For parallelization, we will use Threads.@threads
and Threads.@sync/Threads.@spawn
, which imply different possibilities of load balancing, in conjuction with the different chunking variants :batch
and :scatter
.
Using @threads
First, we consider a variant where the @threads
macro is used. The multithreaded operation is:
julia> using Base.Threads, ChunkSplitters
julia> function uneven_workload_threads(x, work_load; nchunks::Int, chunk_type::Symbol)
s = fill(zero(eltype(x)), nchunks)
@threads for (xrange, ichunk) in chunks(work_load, nchunks, chunk_type)
for i in xrange
s[ichunk] += sum(log(x[j])^7 for j in 1:work_load[i])
end
end
return sum(s)
end
Using nchunks == Thread.nthreads() == 8
, we get the following timings:
julia> using BenchmarkTools
julia> @btime uneven_workload_threads($x, $work_load; nchunks=Thread.nthreads(), chunk_type=:batch)
1.451 ms (46 allocations: 4.61 KiB)
-1.5503788131612685e8
julia> @btime uneven_workload_threads($x, $work_load; nchunks=Thread.nthreads(), chunk_type=:scatter)
826.857 μs (46 allocations: 4.61 KiB)
-1.5503788131612682e8
Note that despite the fact that @threads
doesn't balance load internally, one can get "poor man's load balancing", and thus better performance for the given uneven workload, by using :scatter
instead of :batch
. This is because for :scatter
we create chunks by sampling from the entire workload such that chunks will consist of work items with vastly different computational weight. In contrast, for :batch
, the first couple of chunks will have very high workload whereas the latter ones are computationally cheap.
Using @sync/@spawn
In contrast to @threads
, @spawn
implements load balancing through Julia's task scheduler. Specifically, the spawned tasks, corresponding to chunks from our work_load
array, are taken as they are and will be dynamically scheduled at runtime. (Compare this to @threads
which will create a task for multiple of our chunks, thus, effectively, performing its own internal "chunking".)
The implementation is similar to above but this time based on @spawn
(and @sync
):
julia> function uneven_workload_spawn(x, work_load; nchunks::Int, chunk_type::Symbol)

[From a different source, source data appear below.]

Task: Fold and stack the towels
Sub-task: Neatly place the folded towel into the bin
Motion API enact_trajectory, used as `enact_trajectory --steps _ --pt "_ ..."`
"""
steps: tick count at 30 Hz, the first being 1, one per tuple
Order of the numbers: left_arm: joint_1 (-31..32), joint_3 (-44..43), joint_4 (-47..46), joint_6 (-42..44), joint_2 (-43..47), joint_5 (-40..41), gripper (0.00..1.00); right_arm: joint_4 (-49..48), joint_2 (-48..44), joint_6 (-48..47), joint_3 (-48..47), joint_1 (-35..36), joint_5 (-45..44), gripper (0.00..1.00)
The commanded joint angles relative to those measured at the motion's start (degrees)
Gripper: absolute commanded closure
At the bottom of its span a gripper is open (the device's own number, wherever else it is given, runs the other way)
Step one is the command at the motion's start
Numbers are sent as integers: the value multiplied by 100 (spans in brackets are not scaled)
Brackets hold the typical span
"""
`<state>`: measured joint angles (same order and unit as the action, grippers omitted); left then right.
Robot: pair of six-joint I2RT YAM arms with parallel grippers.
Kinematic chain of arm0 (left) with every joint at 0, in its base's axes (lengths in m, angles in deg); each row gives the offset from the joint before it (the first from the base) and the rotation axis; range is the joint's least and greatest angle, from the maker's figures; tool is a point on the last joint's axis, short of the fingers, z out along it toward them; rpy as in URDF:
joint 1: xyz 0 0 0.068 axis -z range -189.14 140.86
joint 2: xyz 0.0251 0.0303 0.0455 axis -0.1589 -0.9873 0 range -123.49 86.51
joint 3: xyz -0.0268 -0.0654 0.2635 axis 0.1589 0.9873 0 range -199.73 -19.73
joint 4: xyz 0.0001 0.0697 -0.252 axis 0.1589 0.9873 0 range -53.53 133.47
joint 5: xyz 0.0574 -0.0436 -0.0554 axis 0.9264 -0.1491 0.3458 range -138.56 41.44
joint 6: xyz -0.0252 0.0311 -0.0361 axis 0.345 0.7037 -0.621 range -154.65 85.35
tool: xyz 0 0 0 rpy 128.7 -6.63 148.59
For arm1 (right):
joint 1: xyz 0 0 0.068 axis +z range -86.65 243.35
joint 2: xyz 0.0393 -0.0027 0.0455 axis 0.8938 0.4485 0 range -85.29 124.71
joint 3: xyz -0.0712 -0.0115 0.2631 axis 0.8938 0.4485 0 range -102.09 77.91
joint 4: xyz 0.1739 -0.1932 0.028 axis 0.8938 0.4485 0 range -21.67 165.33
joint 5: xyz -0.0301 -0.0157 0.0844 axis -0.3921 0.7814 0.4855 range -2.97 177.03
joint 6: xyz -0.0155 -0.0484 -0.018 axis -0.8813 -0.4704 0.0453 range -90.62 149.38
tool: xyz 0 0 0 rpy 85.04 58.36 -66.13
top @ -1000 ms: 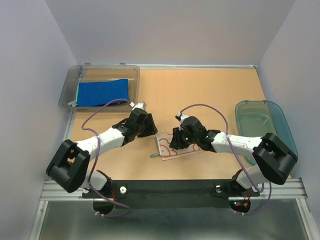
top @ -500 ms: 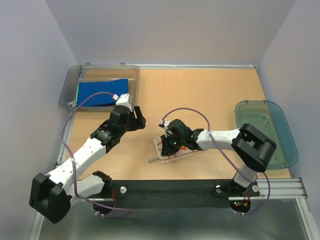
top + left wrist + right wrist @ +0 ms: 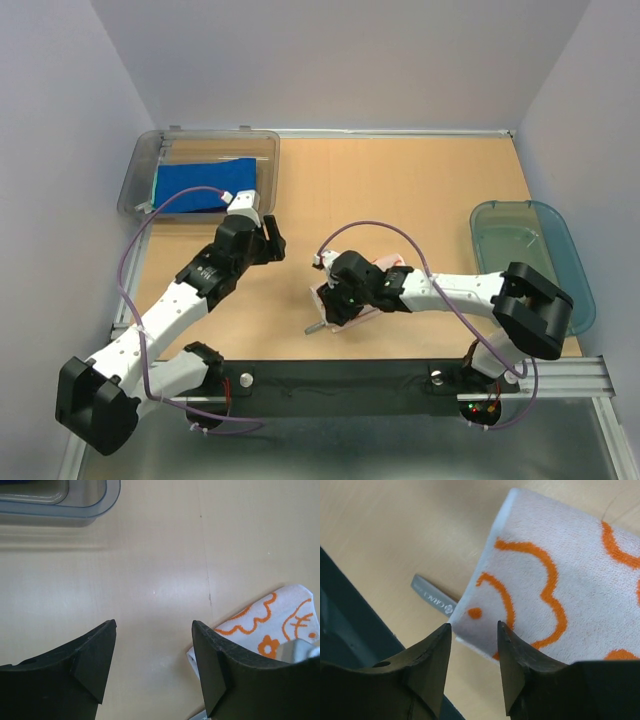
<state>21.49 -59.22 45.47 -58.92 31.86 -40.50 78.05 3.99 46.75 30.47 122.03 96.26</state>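
A white towel with orange flower prints lies folded on the wooden table, and a bit of it shows under my right arm in the top view. My right gripper hangs open just over its near corner, the jaws straddling that corner; in the top view this gripper covers most of the cloth. A grey label tag sticks out from the towel's edge. My left gripper is open over bare table left of the towel, nothing between its jaws. A royal blue towel lies in the clear grey bin.
The teal translucent basket stands at the table's right edge. The bin's corner shows at the top left of the left wrist view. The black base rail runs along the near edge, close to the towel.
My right gripper slid left to the towel's near corner and its jaws came apart; the towel now looks narrower. My left arm drew back toward the bin with its jaws open.
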Motion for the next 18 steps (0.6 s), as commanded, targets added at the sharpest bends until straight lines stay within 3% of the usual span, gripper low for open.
enact_trajectory --steps 1,6,13,18 --pt "-22 37 93 63 174 275 27 645 -331 -733 -484 381 -738 48" --pt "-22 2 330 81 271 469 27 1268 -183 -1462 -714 750 -897 45" --pt "-57 116 402 45 675 478 27 1735 151 -2386 -1039 1146 -1415 28" --pt "-84 116 375 89 640 522 27 1806 310 -2878 -1215 1295 -1775 28"
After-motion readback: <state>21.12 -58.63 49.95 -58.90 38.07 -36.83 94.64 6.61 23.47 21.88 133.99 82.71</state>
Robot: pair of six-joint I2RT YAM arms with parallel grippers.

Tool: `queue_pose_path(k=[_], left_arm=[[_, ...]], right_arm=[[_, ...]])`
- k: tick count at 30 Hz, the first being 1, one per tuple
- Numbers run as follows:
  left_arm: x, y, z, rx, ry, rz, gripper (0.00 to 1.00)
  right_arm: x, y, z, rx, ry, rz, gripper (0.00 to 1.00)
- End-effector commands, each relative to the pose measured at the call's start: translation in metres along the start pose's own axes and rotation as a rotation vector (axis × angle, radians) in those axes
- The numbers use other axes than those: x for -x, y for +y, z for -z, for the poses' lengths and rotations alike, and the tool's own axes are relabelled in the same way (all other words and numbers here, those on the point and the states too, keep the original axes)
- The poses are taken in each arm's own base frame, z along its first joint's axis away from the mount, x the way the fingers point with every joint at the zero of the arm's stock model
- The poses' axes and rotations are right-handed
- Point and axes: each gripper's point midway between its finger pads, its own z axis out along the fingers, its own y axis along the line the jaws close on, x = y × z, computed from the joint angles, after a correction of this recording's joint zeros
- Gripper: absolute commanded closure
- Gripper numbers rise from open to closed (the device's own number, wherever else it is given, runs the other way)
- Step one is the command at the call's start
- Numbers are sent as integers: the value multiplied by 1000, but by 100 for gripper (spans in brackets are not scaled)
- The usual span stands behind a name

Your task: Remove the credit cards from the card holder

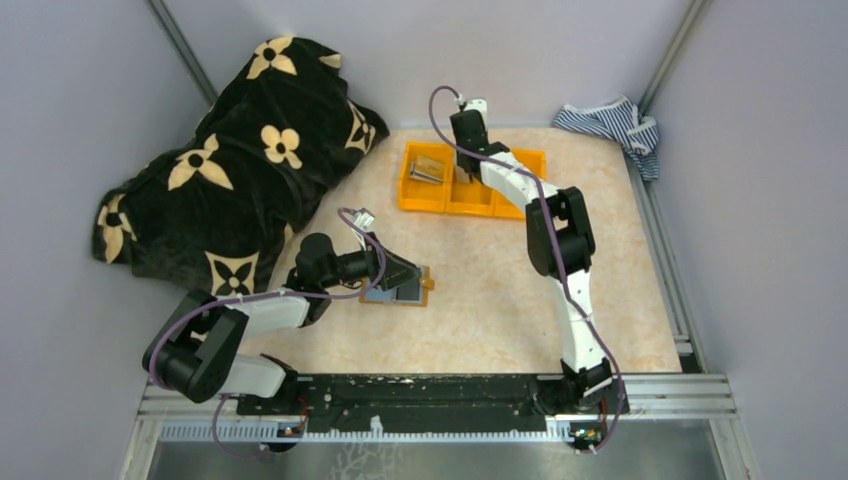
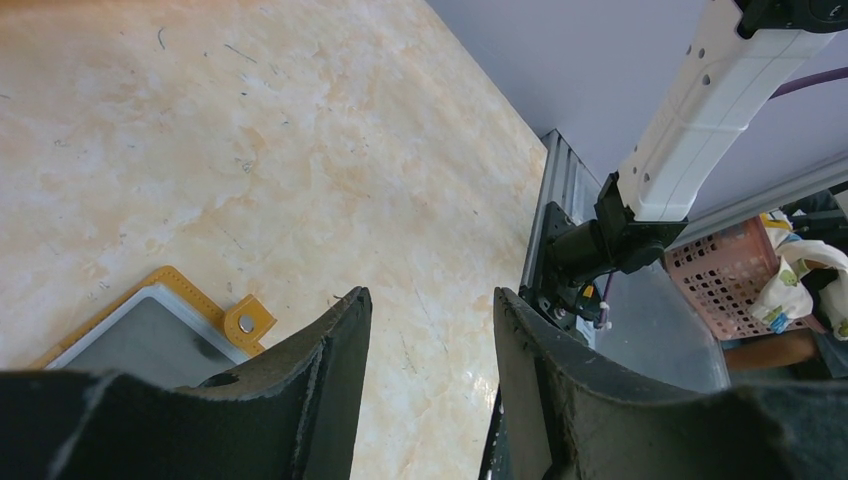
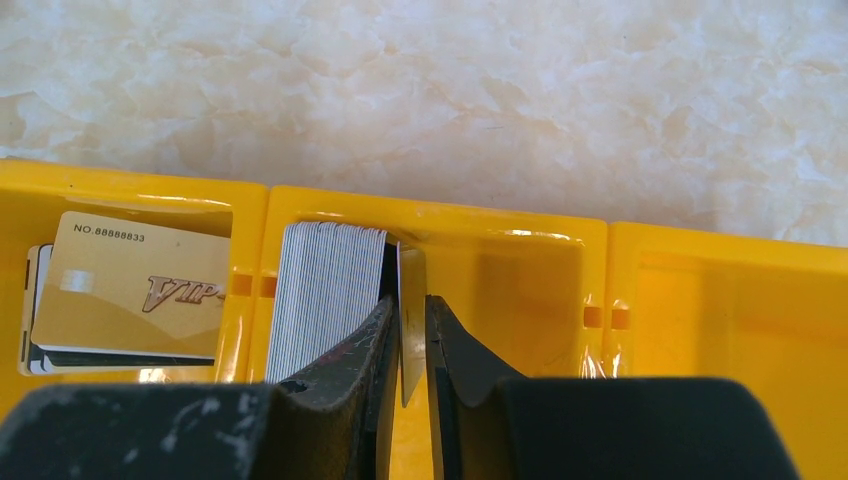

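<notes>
The card holder (image 1: 412,293) lies open on the table, orange-tan with a grey-blue inside and a snap tab (image 2: 247,322). My left gripper (image 1: 398,272) hovers over its left part, open and empty; in the left wrist view (image 2: 430,300) the holder (image 2: 150,340) lies to the left of the fingers. My right gripper (image 1: 466,165) reaches down into the middle compartment of the orange bin (image 1: 428,205). In the right wrist view (image 3: 411,305) it is shut on one card (image 3: 412,268) held edge-on, next to a standing stack of cards (image 3: 325,290).
A gold VIP card (image 3: 140,290) lies on others in the bin's left compartment; the bin's right compartment (image 3: 730,310) holds nothing. A black flowered blanket (image 1: 230,170) covers the table's left back. A striped cloth (image 1: 610,122) lies at the back right.
</notes>
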Motion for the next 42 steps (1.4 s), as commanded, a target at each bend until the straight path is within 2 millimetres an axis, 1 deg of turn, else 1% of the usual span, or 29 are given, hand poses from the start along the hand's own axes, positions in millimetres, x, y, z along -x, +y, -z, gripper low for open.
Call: queue_pose_path(k=[1,14,18,20,23,24,25,26,28,29,30,31,32,33,34,35,36,37,39,41,42], left_arm=[[-1,-6,0,-38,0,-22,46],[-3,-7,-1,-45,2,-19,46],[-3,-7,-1,-46,1,-19,46],[-2,-7,-1,-47,-3,-21,46],[0,-7,-1,-42,-9,-22,46],[0,-5,-1,-31,-11,-16,46],[-1,-1,-1,-12,-13,-6,46],[-1,3,-2,15,-15,8,45],[0,22,-2,124,-20,61,42],[1,31,-1,182,-27,72,41],[3,39,1,231,-39,71,41],[4,45,5,277,-52,69,28],[6,50,8,314,-67,60,6],[7,52,10,332,-74,42,1],[6,53,12,339,-72,35,1],[4,55,13,350,-68,46,1],[3,54,14,355,-69,59,0],[2,53,16,360,-77,71,1],[-1,53,23,379,-106,92,6],[-4,55,29,403,-114,100,9],[-7,57,31,414,-104,102,11]], right_arm=[[58,15,37,64,-129,-33,83],[80,18,57,79,-176,-34,83],[87,17,66,84,-190,-38,83],[90,14,74,82,-203,-44,83],[95,3,95,78,-243,-59,83],[98,-1,105,81,-266,-67,83],[95,-6,114,85,-278,-70,84],[94,-11,125,92,-296,-78,84],[87,-24,148,87,-318,-121,82],[89,-32,171,102,-339,-179,82],[81,-38,184,115,-329,-249,68],[66,-39,193,155,-290,-329,34],[51,-34,201,235,-253,-371,23],[38,-24,209,343,-230,-391,23],[25,-13,220,442,-207,-391,27],[6,-5,228,502,-173,-381,35],[-9,4,237,532,-148,-371,44],[-31,17,249,552,-117,-332,50],[-62,31,264,509,-88,-248,58],[-93,49,277,533,-42,-194,65],[-106,57,281,555,-19,-180,71]])
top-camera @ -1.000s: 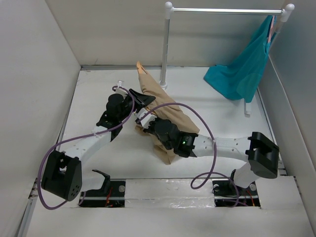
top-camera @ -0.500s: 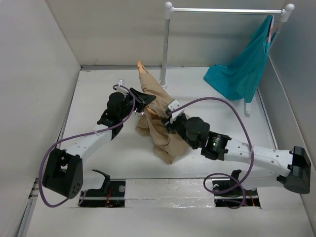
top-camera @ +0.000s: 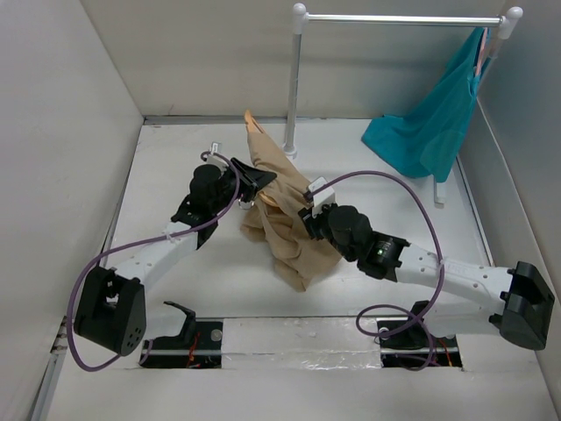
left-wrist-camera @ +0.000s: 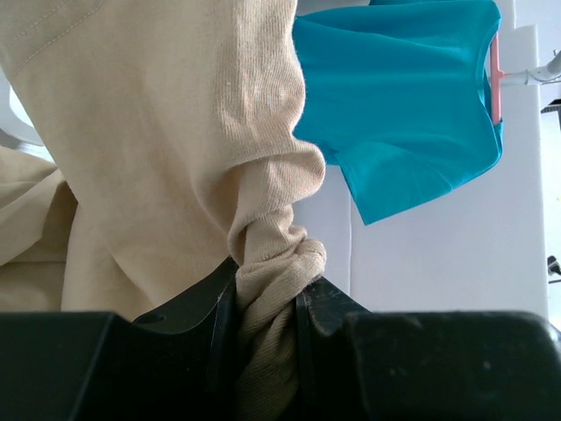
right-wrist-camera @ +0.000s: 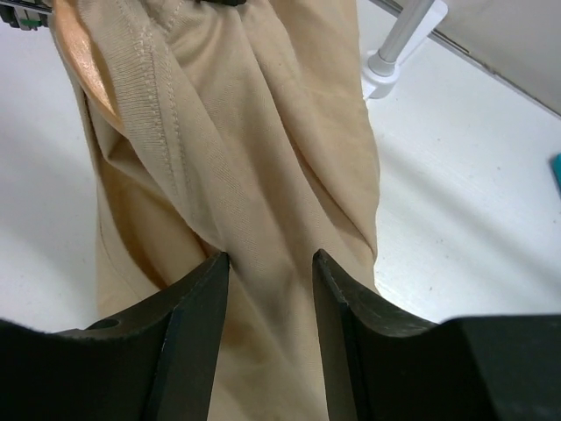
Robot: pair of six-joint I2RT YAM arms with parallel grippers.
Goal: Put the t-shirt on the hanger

s = fill(zero(eltype(x)), nchunks)
@sync for (xrange, ichunk) in chunks(work_load, nchunks, chunk_type)
@spawn for i in xrange
s[ichunk] += sum(log(x[j])^7 for j in 1:work_load[i])
end
end
return sum(s)
end
Note that for nchunks == Thread.nthreads() == 8
we observer similar (only slightly better) timings as for the @threads
example above
julia> @btime uneven_workload_spawn($x, $work_load; nchunks=Thread.nthreads(), chunk_type=:batch)
1.398 ms (59 allocations: 5.08 KiB)
-1.5503788131612685e8
julia> @btime uneven_workload_spawn($x, $work_load; nchunks=Thread.nthreads(), chunk_type=:scatter)
745.953 μs (59 allocations: 5.08 KiB)
-1.5503788131612682e8
This isn't surprising because by choosing nchunks == Thread.nthreads()
we're closely mimicing the "chunking" that @threads
is doing internally and leaving not much freedom to the load balancer (because each thread gets a single chunk/task anyways).
However, by choosing a larger value for nchunks
we can improve the load balancing, and thus the performance, by giving the Julia's dynamic scheduler more tasks ("units of work") to balance out:
julia> @btime uneven_workload_spawn($x, $work_load; nchunks=64, chunk_type=:batch)
603.476 μs (398 allocations: 38.83 KiB)
-1.5503788131612682e8
Note that the same does not work when using @threads
, because the first 8
chunks will noneless be assigned to the same thread (because of the automatic interal "chunking"):
julia> @btime uneven_workload_threads($x, $work_load; nchunks=64, chunk_type=:batch)
1.451 ms (47 allocations: 5.08 KiB)
-1.5503788131612682e8